What does a pharmaceutical sales rep do? This job involves representing pharmaceutical companies to doctors, and getting doctors interested in recommending new drugs to his patients. The job also involves developing relationships with new health care providers, maintaining contact with current medical professionals, obtaining information about competitive products, and introducing new drugs to potential prospects according to Sample Job Descriptions.
This job requires excellent communications skills, good interpersonal skills, and the ability to handle rejections.
One of the benefits of this job is salary. The base salary of pharmaceutical sales reps averages $40,000 to $55,000 per year depending on tenure and experience, according to the online site Pharmaceutical Rep. Overall earnings make this type of sales job very appealing because the bonuses paid to the rep can be more than the base salary. The bonus ranges from $28,000 to $45,000 per year. Reps usually get paid every two weeks which is convenient from a cash flow and budgeting perspective.
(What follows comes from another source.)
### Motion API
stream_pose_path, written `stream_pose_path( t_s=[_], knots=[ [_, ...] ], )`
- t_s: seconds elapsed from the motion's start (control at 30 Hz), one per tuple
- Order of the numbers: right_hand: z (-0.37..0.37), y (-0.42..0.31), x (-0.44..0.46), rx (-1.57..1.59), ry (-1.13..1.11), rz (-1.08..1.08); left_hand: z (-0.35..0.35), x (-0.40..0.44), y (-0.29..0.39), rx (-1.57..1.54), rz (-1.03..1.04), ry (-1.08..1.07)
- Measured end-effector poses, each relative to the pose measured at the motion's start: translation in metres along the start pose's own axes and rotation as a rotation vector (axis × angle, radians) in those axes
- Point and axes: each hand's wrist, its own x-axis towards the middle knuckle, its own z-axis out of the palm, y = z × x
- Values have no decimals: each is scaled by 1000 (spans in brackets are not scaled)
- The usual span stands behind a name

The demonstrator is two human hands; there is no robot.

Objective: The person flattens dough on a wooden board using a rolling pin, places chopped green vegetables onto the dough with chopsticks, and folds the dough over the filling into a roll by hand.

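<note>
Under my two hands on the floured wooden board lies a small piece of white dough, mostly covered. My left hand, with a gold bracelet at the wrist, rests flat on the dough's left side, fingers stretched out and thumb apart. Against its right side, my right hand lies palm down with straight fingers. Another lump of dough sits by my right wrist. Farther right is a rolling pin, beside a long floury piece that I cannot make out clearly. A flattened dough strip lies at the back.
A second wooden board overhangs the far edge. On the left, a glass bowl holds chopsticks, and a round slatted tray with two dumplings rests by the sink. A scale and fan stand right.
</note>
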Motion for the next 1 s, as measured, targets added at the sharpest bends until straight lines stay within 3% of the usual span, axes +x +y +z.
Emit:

In addition to salary, another benefit of being a pharmaceutical sales rep is that the rep is given use of a relatively new company care according to Pharmaceutical Sales Job. In addition, the rep receives a liberal expense account to entertain physicians and others socially.
Independence is another big plus. The rep is not office bound and has an opportunity to travel considerable always visiting interesting locations. The rep’s work schedule is flexible and requires infrequent meetings with district managers who are also in the field most of the time.
Some view the need to continuously study and learn about new drugs as one of the disadvantages of pharmaceutical sales. Pharmaceutical companies continually introduce new products requiring additional, up-to-date knowledge to be an effective sales person. Some reps complain that they are given unrealistic goals about selling against generic drugs according to Café Pharma, a pharmaceutical forum. Another disadvantage is that this job usually requires long work hours, at least in terms of making a large bonus at the end of the year.
In weighing the pros and cons of the job to decide if you want to work as a pharmaceutical sales rep, you should gather as much information as possible during a job interview.
The first question you should ask is the size of your territory so that you get a better idea of how much travel versus face to face time is required. The less meeting time with doctors available, the harder it will be to make more sales.
In addition, ask what types of reports you are asked to prepare. If paperwork and keeping detailed records is not something you are comfortable with, you should think twice and give careful consideration to being a rep.